PROMPT » Look through the lines below and extract any with the word "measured".

GIVEN MATERIAL section start

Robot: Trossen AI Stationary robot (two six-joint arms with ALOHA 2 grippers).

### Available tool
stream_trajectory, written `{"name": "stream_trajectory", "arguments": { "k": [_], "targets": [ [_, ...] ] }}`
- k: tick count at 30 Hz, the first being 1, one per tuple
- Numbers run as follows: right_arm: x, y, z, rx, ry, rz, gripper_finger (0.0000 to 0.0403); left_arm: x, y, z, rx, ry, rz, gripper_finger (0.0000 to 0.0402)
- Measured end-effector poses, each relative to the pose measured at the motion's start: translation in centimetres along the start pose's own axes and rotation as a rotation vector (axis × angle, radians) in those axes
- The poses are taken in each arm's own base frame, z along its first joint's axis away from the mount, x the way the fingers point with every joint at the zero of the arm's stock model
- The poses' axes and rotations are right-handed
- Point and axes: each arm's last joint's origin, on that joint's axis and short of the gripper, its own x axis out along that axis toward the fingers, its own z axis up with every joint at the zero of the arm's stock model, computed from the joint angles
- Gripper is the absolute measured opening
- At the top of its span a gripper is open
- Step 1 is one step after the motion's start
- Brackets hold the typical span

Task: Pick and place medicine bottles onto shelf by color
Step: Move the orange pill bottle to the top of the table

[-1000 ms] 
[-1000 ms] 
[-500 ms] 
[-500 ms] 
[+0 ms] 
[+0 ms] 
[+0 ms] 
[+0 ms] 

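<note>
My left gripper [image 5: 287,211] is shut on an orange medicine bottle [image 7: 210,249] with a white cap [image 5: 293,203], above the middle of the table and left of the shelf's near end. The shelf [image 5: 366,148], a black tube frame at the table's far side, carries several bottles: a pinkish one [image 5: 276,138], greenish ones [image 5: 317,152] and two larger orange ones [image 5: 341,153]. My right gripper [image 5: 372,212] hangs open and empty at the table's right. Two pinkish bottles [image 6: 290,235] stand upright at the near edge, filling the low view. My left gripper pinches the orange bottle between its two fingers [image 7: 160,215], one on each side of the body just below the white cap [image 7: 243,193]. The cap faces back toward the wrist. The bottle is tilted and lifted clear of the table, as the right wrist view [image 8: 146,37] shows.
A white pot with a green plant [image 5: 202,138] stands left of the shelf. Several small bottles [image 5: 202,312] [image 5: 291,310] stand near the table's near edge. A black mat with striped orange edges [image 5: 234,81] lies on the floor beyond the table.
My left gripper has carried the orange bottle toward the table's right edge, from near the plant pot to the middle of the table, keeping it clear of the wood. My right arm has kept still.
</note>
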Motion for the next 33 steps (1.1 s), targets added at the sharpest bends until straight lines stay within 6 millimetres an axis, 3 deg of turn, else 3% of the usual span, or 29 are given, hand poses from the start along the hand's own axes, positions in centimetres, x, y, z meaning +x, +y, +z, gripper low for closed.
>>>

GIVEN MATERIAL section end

ANSWER AREA »
- Measured end-effector poses, each relative to the pose measured at the motion's start: translation in centimetres along the start pose's own axes and rotation as a rotation vector (axis × angle, radians) in those axes
- Gripper is the absolute measured opening

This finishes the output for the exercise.